## [C] Understanding an interesting piece of code

### [C] Understanding an interesting piece of code

Hello everyone!

Some times ago I found an interesting bomberman clone written in C with some cool graphics effects in it.
Trying to understand how it achieved those effects, I put up togheter the minimum code required to reproduce them, but still have trouble understanding some very obscure (to me) pieces...
Especially this routine:

{l Code}: {l Select All Code}
`void Rotator(void){   u32   ix, iy;   u16   px, py, px2, py2, incx, incy;   u32   nMultiplier;   u8   *pScr, *pPic;   SDL_LockSurface(screen);   // Multiplicateur (Zoom).    #if RZ_TYPE   == 0        nMultiplier = 0x08000 + ((0x0060 + pCos[(gRoto.nAngle + 192) & 0xFF]/2) << 9);    #else        nMultiplier = 0x08000 + ((0x0060 + pCos[gRoto.nZoom]/2) << 9);    #endif   // Val sin et cos (Roto).   incx = (pCos[gRoto.nAngle] * nMultiplier) >> 16;   incy = (pSin[gRoto.nAngle] * nMultiplier) >> 16;   // Point de départ.   // x' = x cos f - y sin f   // y' = y cos f + x sin f   px = (128 << 8) - ((ROTO_CTR_X * incx) - (ROTO_CTR_Y * incy));   py = (128 << 8) - ((ROTO_CTR_Y * incx) + (ROTO_CTR_X * incy));   // Loop.   pScr = (u8*)screen->pixels;   pPic = (u8*)pRotoPic->pixels;   pPic += (gRoto.nScroll & 63) << 8;   // Scroll.   s32   nPitchDiff = screen->pitch - SCREEN_WIDTH;       for (iy = 0; iy < SCREEN_HEIGHT; iy++)   {      px2 = px;      py2 = py;      for (ix = 0; ix < SCREEN_WIDTH; ix++)      {         *pScr++ = *(pPic + ((py2 >> 8) << 8) + (px2 >> 8));         px2 += incx;         py2 += incy;      }      pScr += nPitchDiff;      //incx++;      // Déformation.      px -= incy;      py += incx;   }    #if RZ_TYPE   == 0        gRoto.nAngle += 1;    #else        // Déplacement des rotations, zooms, scrolls...        gRoto.nAngCnt--;        gRoto.nAngCnt &= 63;        if (gRoto.nAngCnt == 0)        {            gRoto.nAngVar = (gRoto.nAngVar + 1) & 3;            gRoto.nAngCnt = (rand() & 63) | 16;        }        if (gRoto.nAngVar == 1) gRoto.nAngle++;        else if (gRoto.nAngVar == 3) gRoto.nAngle--;        else gRoto.nScroll++;        gRoto.nZoomCnt--;        gRoto.nZoomCnt &= 63;        if (gRoto.nZoomCnt == 0)        {            gRoto.nZoomVar = (gRoto.nZoomVar + 1) & 1;            gRoto.nZoomCnt = (rand() & 63) | 32;        }        if (gRoto.nZoomVar == 0) gRoto.nZoom++;    #endif   SDL_UnlockSurface(screen);}`

I can't understand some numbers come from, like in
nMultiplier = 0x08000 + ((0x0060 + pCos[(gRoto.nAngle + 192) & 0xFF]/2) << 9);
or
px = (128 << 8) - ((ROTO_CTR_X * incx) - (ROTO_CTR_Y * incy));
, are them some kind of mathematical constants?

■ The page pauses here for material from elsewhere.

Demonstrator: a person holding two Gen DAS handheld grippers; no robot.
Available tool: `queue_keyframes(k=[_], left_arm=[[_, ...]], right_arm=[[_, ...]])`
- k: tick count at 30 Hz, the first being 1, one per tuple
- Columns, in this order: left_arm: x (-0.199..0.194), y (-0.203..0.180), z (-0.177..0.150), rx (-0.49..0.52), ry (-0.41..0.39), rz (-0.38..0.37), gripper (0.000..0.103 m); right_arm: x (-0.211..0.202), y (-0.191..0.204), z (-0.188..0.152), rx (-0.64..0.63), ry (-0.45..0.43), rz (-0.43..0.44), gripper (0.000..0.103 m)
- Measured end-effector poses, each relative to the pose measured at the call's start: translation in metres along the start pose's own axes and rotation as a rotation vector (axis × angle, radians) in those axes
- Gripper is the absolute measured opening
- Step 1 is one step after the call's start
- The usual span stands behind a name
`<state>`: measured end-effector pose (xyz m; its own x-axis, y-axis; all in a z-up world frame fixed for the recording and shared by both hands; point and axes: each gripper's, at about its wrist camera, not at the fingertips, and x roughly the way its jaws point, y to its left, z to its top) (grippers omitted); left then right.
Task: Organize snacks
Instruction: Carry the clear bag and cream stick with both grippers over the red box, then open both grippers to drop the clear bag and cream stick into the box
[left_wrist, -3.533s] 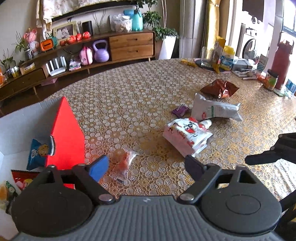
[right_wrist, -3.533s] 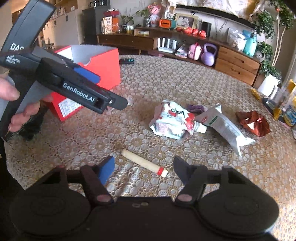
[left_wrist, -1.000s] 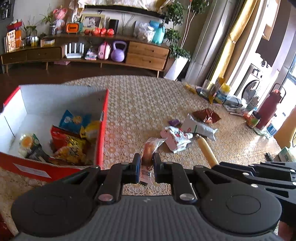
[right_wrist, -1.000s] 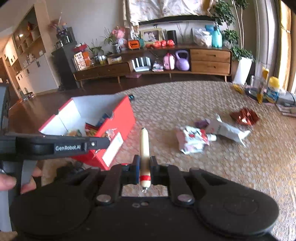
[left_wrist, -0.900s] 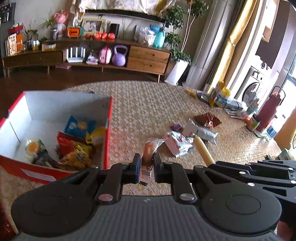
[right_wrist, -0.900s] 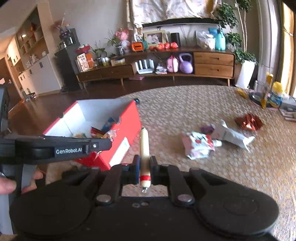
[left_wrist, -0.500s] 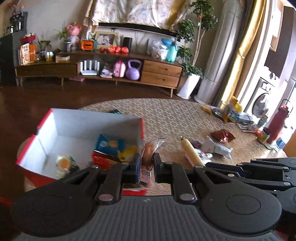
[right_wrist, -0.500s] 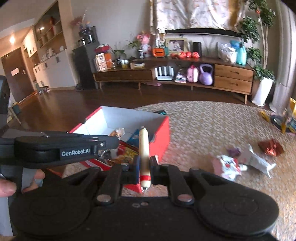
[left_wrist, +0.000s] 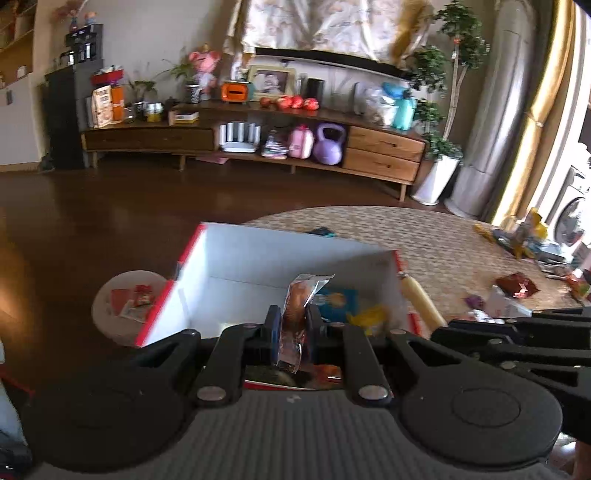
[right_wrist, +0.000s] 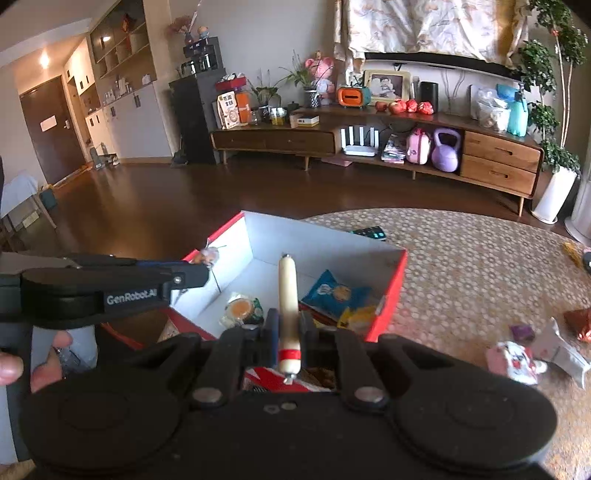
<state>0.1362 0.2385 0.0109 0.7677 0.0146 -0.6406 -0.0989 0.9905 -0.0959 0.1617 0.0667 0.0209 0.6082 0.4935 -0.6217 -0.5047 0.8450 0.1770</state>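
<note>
Left tongs (left_wrist: 290, 334): clamped on a clear crinkly wrapper (left_wrist: 297, 314) with an orange-brown snack inside; the packet stands upright between the blue pads, its top edge flared.
Right tongs (right_wrist: 287, 334): clamped on a sausage stick (right_wrist: 288, 299), a smooth cream cylinder with a red band and a metal clip at the near end; it points away over the box.
Box (right_wrist: 325, 240): open cardboard, red outside, plain white inside, square-cornered; it sits at the bench edge, below both pairs of tongs.
Box contents: blue crisp bag (right_wrist: 334, 293), yellow packet (right_wrist: 360, 315), round glossy pack with an orange centre (right_wrist: 242, 308).
Bench (right_wrist: 480, 258): round, covered with a beige cloth in a small ringed pattern.
Loose snacks: white-and-red pouch (right_wrist: 515, 360), long white bag (right_wrist: 561, 352), small purple packet (right_wrist: 522, 332), crumpled red-brown foil (left_wrist: 517, 286), all well apart from the box.
Hand (right_wrist: 33, 363): fingers wrapped on the left handle.
</note>
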Motion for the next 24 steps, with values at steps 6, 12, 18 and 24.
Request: queue_keyframes(k=[6, 12, 18, 24], left_arm=[[0.020, 0.030, 0.007, 0.004, 0.023, 0.063, 0.014], [0.051, 0.053, 0.009, -0.005, 0.075, 0.108, 0.014], [0.082, 0.066, 0.006, 0.002, 0.132, 0.131, 0.014], [0.110, 0.063, -0.002, 0.060, 0.190, 0.156, 0.014]], right_arm=[[0.029, 0.009, 0.006, -0.007, 0.034, 0.009, 0.009], [0.059, 0.013, 0.003, -0.001, 0.083, 0.008, 0.009], [0.089, 0.018, 0.002, -0.014, 0.135, 0.011, 0.010], [0.114, 0.025, -0.001, -0.038, 0.175, 0.005, 0.010]])
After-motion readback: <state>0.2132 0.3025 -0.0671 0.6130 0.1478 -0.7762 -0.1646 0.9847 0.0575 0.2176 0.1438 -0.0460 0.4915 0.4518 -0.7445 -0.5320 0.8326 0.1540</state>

I've tracked down the author website (in french) and found a simplistic explanations about some of the operations, but I can't completly understand them all.

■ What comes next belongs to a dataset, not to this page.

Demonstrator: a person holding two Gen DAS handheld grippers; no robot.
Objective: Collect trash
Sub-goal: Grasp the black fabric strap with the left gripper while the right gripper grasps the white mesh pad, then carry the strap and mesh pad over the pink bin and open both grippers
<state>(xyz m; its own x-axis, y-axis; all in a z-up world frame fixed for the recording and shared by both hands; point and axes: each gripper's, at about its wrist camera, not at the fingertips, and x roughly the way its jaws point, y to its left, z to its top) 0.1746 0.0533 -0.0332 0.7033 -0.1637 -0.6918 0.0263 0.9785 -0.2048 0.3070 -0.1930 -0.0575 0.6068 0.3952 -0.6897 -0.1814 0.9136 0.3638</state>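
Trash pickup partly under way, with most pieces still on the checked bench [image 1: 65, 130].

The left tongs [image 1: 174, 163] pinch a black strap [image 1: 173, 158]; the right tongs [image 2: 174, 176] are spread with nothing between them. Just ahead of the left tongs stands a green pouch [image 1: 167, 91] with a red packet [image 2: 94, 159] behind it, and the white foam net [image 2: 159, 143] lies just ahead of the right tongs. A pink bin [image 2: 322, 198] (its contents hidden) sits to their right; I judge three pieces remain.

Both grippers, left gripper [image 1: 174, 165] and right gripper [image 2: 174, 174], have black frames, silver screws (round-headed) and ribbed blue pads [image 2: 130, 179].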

I attached the full example to this post.
Attachments
roto.zip
Last edited by Pix3l on 15 Jan 2023, 22:02, edited 1 time in total.
http://www.pix3lworkshop.altervista.org/ - Your 8bit choice since 2006!

Pix3l

Posts: 55
Joined: 10 Sep 2010, 21:00
Location: Italy

### Re: [C] Understanding an interesting piece of code

You haven't picked easy code to understand It's and efficient oldschool code (judging from C89 and old SDL), the guy is using sin/cos lookup tables and fixed point math and some other hacks with pointers that help efficiency -- this is good but it'll be hard to understand and decypher, especially with French comments etc. I've been briefly trying to decypher it and got some idea how it works, but TBH I would just rewrite it if I were to do this myself, it would be faster than trying to understand it, the code is not extremely well documented. If you want to dig through it, take a look at affine transformations and transform matrices (he's not using matrices per se, but he's effectively implementing the same effect), take a look at bitwise operators and how they're used (e.g. & is used to mask out bits and can be used e.g. as fast modulo, bitwise shifts << and >> are used for fast multiplication by powers of two and utilized with fixed point math, | is used to set bits, i.e. combine different flags etc.). Sorry I can't be of more help, but you can perhaps find some help on my wiki (e.g. https://www.tastyfish.cz/lrs/fixed_point.html, https://www.tastyfish.cz/lrs/bit_hack.html etc.).

drummyfish

Posts: 448
Joined: 29 Jul 2018, 20:30
Location: Moravia

### Re: [C] Understanding an interesting piece of code

I forgot to include the link to the author's website in the previous post.
What I can tell you, is that, this example use a circle of 256 degrees, instead of 360 (for simplicity he says), and like you pointed, he precalculate all the cos and sin around.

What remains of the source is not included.